# Seniors and higher protein food



## dogs_dolls (Apr 27, 2001)

I recently read that many senior German Shepherds need a higher protein food as they age to prevent wt loss, strengthen immune system , etc. This was new to me....I have not consulted with the vet on this yet. Thought I would check in here and see what the experts can tell me.
My senior girl is nearly 10. She has arthritis (managed with Previcox) and recently was diagnosed with Rocky Mtn Spotted Tick Fever (no symptoms that we can note, liver values and kidney functions are good) and is being treated with Doxycycline for 2 months then a blood test to see how it is responding. She is fairly active with several walks daily. I mostly let her exercise at her own pace. A little ball play, etc. She does still play some with the younger dog but she is showing her age for sure. 
Any ideas on the benefits of a higher protein food?

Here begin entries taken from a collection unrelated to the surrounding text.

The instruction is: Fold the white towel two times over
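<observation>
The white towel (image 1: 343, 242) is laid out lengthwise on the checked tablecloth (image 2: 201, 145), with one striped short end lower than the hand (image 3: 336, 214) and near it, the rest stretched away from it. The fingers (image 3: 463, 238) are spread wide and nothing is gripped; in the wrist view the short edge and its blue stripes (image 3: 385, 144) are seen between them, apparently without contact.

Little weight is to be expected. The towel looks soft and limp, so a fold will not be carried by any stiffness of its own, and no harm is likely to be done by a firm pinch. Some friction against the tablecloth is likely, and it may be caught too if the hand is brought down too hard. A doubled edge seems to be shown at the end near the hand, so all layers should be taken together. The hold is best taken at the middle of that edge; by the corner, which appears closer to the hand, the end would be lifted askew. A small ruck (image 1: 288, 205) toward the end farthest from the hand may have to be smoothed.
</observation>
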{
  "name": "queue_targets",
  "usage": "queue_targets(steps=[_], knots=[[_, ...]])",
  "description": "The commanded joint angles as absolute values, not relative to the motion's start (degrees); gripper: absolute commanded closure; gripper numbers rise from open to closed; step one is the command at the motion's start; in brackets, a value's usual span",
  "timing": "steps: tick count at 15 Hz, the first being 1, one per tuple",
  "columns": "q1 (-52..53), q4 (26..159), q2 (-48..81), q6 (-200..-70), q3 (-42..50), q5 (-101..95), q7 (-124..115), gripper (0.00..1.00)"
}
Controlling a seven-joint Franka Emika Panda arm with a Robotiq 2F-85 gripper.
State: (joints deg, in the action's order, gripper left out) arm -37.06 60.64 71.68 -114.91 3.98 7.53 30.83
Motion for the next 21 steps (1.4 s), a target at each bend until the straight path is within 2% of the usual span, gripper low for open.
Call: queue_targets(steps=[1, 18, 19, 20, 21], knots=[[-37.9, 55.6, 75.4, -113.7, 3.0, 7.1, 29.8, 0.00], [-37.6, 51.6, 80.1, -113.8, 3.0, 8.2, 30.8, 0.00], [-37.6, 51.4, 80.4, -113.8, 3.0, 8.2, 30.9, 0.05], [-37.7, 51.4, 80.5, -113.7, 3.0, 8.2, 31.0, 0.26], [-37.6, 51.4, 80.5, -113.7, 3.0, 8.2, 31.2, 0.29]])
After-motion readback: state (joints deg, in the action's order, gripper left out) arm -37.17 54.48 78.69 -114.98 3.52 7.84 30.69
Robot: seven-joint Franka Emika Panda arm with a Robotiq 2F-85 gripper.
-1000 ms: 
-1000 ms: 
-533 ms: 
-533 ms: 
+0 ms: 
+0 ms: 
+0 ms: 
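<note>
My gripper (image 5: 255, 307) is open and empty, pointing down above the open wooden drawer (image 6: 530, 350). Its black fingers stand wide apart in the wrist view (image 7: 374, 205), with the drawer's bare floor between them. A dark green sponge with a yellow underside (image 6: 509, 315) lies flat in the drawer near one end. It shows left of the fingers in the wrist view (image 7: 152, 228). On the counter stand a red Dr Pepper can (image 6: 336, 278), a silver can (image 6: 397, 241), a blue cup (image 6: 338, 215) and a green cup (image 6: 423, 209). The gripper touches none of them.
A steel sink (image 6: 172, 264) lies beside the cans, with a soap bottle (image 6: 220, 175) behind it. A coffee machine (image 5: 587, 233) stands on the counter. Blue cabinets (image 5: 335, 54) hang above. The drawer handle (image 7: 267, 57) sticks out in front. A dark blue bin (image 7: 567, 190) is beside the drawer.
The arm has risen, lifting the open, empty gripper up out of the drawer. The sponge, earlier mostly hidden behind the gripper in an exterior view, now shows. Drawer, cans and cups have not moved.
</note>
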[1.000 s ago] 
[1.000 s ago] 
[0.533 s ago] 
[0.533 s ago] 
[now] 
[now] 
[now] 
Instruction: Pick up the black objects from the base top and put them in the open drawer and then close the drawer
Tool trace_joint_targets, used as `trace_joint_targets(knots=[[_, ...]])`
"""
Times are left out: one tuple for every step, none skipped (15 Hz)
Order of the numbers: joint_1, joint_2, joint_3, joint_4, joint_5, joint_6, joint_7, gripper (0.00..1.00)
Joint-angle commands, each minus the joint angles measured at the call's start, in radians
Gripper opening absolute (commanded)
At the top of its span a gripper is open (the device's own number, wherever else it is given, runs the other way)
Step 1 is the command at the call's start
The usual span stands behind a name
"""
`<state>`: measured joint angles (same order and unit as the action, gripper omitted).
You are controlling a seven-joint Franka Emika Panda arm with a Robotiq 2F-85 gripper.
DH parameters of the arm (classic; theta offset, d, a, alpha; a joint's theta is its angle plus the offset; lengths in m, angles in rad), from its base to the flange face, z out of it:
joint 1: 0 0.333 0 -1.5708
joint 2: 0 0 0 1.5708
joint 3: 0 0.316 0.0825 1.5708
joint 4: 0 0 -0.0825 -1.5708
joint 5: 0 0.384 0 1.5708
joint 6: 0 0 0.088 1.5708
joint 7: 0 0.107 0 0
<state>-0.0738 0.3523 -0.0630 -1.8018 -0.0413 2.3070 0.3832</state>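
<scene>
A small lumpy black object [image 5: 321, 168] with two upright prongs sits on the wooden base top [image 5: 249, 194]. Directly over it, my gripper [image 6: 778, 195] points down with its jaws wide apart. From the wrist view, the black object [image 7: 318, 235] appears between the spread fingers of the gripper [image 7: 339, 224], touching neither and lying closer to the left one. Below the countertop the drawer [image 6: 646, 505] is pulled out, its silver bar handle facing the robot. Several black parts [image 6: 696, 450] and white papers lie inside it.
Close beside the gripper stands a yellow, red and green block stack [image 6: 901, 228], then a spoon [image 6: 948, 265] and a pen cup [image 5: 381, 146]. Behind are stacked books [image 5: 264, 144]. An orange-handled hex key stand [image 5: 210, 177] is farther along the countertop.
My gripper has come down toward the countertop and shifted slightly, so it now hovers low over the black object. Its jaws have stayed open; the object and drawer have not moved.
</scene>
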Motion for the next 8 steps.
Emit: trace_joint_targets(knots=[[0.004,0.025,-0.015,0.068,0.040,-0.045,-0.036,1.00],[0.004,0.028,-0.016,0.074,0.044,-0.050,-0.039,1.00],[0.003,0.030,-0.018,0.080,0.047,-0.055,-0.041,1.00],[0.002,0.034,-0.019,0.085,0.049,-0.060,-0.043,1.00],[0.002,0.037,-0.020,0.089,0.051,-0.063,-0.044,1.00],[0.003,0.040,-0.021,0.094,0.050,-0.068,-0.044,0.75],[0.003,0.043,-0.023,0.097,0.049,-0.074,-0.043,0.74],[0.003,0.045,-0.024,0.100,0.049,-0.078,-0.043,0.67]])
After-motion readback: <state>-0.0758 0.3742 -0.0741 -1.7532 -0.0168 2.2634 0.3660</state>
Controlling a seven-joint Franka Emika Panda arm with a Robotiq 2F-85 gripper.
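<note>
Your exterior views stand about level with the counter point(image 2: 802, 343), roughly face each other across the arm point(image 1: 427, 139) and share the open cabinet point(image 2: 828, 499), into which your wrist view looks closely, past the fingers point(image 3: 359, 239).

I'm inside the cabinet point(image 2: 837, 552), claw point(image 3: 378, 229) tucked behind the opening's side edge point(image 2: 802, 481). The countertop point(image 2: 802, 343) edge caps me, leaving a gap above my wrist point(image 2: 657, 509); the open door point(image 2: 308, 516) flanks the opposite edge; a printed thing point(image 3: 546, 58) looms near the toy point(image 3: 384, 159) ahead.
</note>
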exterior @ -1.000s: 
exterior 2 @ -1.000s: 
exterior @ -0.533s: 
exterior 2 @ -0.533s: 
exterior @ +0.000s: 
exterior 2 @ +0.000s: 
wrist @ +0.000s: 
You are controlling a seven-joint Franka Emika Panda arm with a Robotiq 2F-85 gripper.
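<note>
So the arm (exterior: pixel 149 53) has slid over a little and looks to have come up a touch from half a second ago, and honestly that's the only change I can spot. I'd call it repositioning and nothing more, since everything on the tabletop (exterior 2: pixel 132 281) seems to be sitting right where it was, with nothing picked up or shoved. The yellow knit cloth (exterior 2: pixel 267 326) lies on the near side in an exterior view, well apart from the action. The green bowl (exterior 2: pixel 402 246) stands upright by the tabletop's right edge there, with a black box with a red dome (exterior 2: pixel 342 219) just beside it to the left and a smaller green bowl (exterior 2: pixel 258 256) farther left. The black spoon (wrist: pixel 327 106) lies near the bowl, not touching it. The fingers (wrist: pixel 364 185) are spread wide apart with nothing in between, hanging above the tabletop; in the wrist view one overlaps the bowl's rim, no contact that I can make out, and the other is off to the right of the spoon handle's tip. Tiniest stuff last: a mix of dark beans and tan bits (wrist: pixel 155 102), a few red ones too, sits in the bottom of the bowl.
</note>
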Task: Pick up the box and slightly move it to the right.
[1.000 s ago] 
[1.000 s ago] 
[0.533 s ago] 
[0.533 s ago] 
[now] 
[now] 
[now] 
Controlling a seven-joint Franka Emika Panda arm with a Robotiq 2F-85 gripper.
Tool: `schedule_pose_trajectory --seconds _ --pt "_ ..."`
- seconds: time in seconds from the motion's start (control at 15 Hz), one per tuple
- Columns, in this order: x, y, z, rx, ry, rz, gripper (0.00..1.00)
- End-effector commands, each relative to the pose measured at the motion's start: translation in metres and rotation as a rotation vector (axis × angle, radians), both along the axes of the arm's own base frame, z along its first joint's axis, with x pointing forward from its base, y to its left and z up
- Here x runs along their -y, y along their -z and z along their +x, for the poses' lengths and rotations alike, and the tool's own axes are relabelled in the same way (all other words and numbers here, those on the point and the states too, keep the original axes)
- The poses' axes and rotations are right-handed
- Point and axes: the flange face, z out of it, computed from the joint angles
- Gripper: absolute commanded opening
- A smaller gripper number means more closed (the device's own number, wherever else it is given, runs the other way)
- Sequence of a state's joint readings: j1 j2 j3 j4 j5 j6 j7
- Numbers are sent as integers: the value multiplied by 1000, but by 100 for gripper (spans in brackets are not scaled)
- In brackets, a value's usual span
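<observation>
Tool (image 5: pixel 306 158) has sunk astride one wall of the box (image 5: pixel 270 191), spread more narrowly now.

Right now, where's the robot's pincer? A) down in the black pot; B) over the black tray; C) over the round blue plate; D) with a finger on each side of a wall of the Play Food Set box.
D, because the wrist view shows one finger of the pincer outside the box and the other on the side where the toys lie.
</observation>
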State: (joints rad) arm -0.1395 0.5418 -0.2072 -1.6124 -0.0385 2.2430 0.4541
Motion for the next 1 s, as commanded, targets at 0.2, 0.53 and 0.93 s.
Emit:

Oh yeah her weight is about right. She is a large girl, tall and long really way oversize for the breed standard. She is the result of some poor back yard breeding and was adopted years ago from a rescue in Utah. 
Thanks for your help.


----------



## Chicagocanine (Aug 7, 2008)

I don't know about Shepherds in particular but both my last two dogs got higher protein as they got older, my Golden especially seemed to need it. She started to lose weight (she was already slim) as she got to be a senior and we could not find a medical cause, it turned out she just needed a higher protein/calorie food. I switched to a higher protein food and then eventually switched to grain-free as suggested by my vet. I switched to a grain/potato free diet because potatoes can aggravate arthritis which both my dogs had. I also used immune supplements with my Golden as my vet felt she had immune issues. I gave my other dog the same diet, he was 2 years older than my Golden and he did very well on the diet and although he was a good weight at the start and I gave him the same amount of the higher calorie/protein food he never gained too much extra weight or anything.


----------



## dogs_dolls (Apr 27, 2001)

thanks for these tips. I did not know that about potatoes aggravating arthritis!


----------



## dogs_dolls (Apr 27, 2001)

What food did you use for the potato and grain free diet??


----------



## 3K9Mom (Jun 12, 2006)

I think that ChicagoCanine feeds Instinct (by Nature's Variety), which is what I feed my 15 year old Beagle/Spaniel. I was feeding her NB Fish/Sweet potato only, but I found that she did better when I increased her protein and fat by feeding her Instinct. The formula of Instinct I feed is 35% protein and 22% fat. 

(I actually feed a mix of 80% Instinct and 20% NB Fish/Sweet Potato, which seems to be the perfect blend for my dog.)


----------



## BowWowMeow (May 7, 2007)

I feed Chama a mix of Orijen 6 Fresh Fish and Orijen Senior. She also gets a bit of raw.


----------



## mikaK9 (Oct 8, 2007)

My 10 yr old GSD has mild arthritis and had ACL surgery a while back. I've been feeding her Orijen adult regular for about a year now and she's doing fantastic. She acts younger than ever, excellent weight, and seems to have built up some more muscle. I only regret not learning about this stuff sooner. Wish I could take back the several years I had her on Science Diet senior.


----------



## Chicagocanine (Aug 7, 2008)

Yep it's Nature's Variety Instinct chicken.
There is also a food called Great Life Grain and Potato Free which my vet suggested but I haven't tried it for my dogs.


----------



## ninhar (Mar 22, 2003)

Hmmmm.... I didn't know about the arthritis and potato connection. 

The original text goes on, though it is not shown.